Today’s guest post is from my beloved editing mentor Kathy Ide. Kathy is the person who introduced me to the world of copyediting, and taught me so many of my foundational rules about being an editor. The first being: put your work away when your husband comes home and give him some attention. Okay, that may have nothing to do with the mechanics of editing, but it’s been an important part of my editing life (and maybe good advice for all writers too).
Kathy has a new editing book out, which pairs nicely with my Say What? grammar guide out this month for fiction writers. I always say (or maybe I should start saying) that you can’t have too many great writing and editing books! So be sure to pick hers up here. Kathy shares today 10 points that should get you thinking about learning some proofreading chops.
Have you seen the plaques and T-shirts that say this?:
Let’s Eat Grandma.
Let’s Eat, Grandma.
Commas Save Lives.
I love that! It shows how one tiny bit of punctuation can change the entire meaning and tone of a sentence.
You may think that as long as you’ve got life-changing content in your nonfiction manuscript, or an intriguing story with lots of conflict and interesting characters in your fiction manuscript, that should be enough. And yes, content and story are extremely important. But no matter how good those things are, you’ll be running some pretty big risks if you don’t bother proofreading your manuscript carefully for typos, inaccuracies, and inconsistencies . . . and learning the industry-standard rules regarding punctuation, usage, grammar, and spelling.
OK, you won’t be putting your grandmother’s life on the line or joining a tribe of cannibals. But tiny mistakes in your writing can have disastrous consequences. Here are my top ten:
1. Mechanical errors can decrease your chance of acceptance by a traditional publisher.
Most people who work in the publishing industry know a lot about proper punctuation, usage, grammar, and spelling. And they can spot typos and inconsistencies without half trying. If you have too many mistakes in your manuscript, it may not go any farther than an acquisitions editor’s desk.
2. Mechanical errors can cause miscommunication.
A colleague of mine recently sent me an e-mail about a local writers’ conference, asking if I’d be on board for it. I responded that I would definitely be on board, especially since it was close to my home. When I reread her e-mail later, I realized she had asked if I was interested in being on the board! I gulped. I was certainly “on board” with the idea. But serving on “the board” would require a significant investment of my time.
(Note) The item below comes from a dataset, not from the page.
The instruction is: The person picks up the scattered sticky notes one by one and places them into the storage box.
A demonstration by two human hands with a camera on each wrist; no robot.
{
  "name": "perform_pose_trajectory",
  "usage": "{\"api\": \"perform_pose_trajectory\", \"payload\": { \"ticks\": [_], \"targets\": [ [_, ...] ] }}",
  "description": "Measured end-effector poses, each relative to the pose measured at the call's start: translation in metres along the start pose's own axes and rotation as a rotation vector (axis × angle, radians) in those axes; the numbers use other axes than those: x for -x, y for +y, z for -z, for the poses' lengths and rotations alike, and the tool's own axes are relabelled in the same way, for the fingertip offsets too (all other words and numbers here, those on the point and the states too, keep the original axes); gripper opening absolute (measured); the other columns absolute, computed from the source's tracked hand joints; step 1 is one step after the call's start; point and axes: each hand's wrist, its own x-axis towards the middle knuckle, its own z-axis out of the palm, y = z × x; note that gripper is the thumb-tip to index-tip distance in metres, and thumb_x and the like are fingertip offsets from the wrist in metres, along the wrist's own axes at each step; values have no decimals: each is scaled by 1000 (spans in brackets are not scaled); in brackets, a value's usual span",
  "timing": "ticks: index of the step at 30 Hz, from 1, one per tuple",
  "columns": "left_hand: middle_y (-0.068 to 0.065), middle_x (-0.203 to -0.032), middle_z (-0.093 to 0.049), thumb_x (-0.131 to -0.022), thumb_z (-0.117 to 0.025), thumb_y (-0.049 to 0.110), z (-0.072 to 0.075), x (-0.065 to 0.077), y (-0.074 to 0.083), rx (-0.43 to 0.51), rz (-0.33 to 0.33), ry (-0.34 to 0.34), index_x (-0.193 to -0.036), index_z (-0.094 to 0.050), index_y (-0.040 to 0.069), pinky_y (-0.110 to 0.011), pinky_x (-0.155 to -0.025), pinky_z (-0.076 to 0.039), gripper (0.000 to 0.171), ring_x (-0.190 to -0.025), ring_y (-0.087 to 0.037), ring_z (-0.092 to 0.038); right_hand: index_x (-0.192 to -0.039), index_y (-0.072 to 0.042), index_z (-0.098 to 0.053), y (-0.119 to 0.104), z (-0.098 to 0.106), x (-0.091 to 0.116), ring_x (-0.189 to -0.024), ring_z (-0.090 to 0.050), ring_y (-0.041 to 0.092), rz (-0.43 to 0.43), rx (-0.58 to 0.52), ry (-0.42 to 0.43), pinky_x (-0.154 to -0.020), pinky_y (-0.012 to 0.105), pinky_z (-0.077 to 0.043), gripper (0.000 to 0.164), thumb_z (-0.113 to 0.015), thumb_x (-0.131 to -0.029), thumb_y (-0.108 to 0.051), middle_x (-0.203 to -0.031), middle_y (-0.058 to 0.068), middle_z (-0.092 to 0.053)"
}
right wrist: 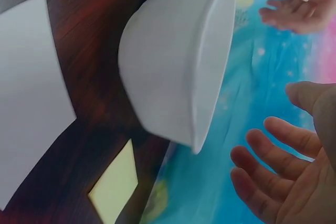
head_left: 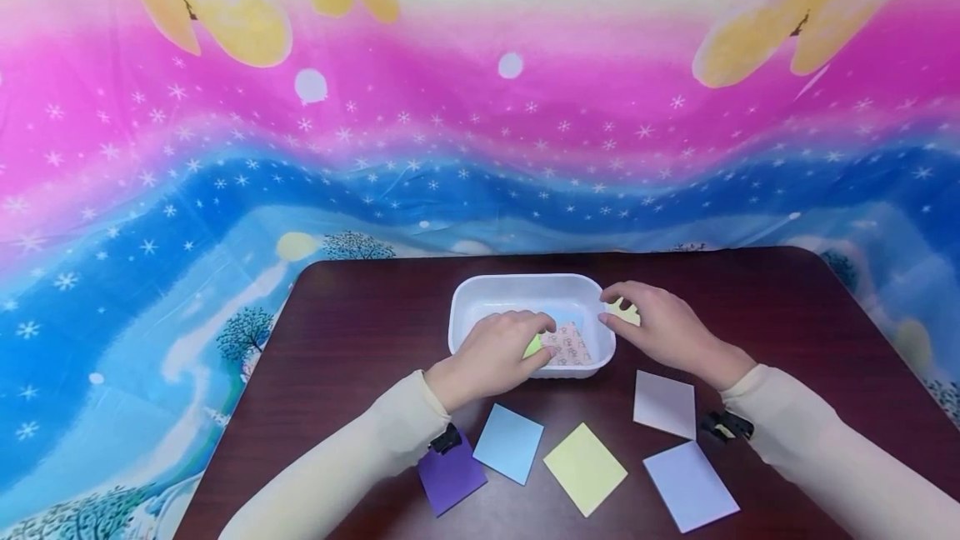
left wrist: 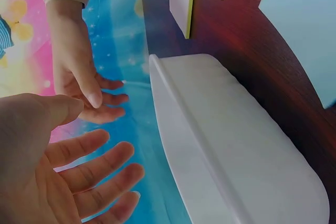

Now, I have thoroughly enjoyed being on the board for this exciting conference. And this is an example of reader error, not author mistake. But it does point out how one little missed word can change the entire meaning of a sentence.
3. Mechanical errors can cause confusion.
My older son, Tom, is a very busy professional, and even before he moved out of my home, a lot of our communication took place via e-mail. One Sunday, I asked him what he wanted me to make for dinner that evening. His response was: “When you decide what you can say I decided this and if it’s not OK that’s OK.” It took me a while to decipher it. And when I asked my son for permission to quote that, his response was, “Did I write that? What on earth does it mean?” Even he didn’t know! Well, after reading that line several times, I came up with this: “When you decide what, you can say, ‘I decided this,’ and if it’s not OK, that’s OK.” Pretty confusing without the punctuation, isn’t it?
4. Mechanical errors can give an unprofessional appearance to publishers and readers.
Even if your manuscript has already been accepted by a traditional publishing house, if their in-house editor has to spend all her time fixing your mistakes, she won’t be able to catch the deeper, more subtle nuances of your text. Besides, you won’t be presenting a very polished, professional image to your publisher.
5. Mechanical errors can be embarrassing.
A friend of mine once picked up a book at a bookstore and noticed a typo on the back cover. When she reported it to our critique group, she didn’t say she’d found a mistake on a book published by “XYZ Publishers.” She said she found the mistake on a “Jane Doe” novel. She didn’t connect the error to the publishing house but to the author.
6. Mechanical errors may cause readers to take you and your message less seriously.
I once saw a published article with this title: “Crowe Turns Hero to Help Snake Bite Boy.” The story was about actor Russell Crowe helping a boy who’d been bitten by a snake. But by spelling snakebite as two words, this sentence implies that Mr. Crowe helped a snake bite a boy! Now, I got a good laugh out of that. But I sure don’t want those kinds of mistakes showing up in my own writing.
7. Mechanical errors can affect the sales of your book.
Readers who find a lot of mistakes in your book will not be as likely to recommend that book to their friends. And who knows? You may have a high school English teacher reading your book, and she just might recommend it to her students . . . unless there are a lot of mistakes in it.
8. Mechanical errors could cost you money.
If you decide to hire someone to edit or proofread your manuscript, and you haven’t corrected your punctuation, usage, grammar, and spelling, you will be paying extra for someone else to do that for you. And how will you know if that editor is right?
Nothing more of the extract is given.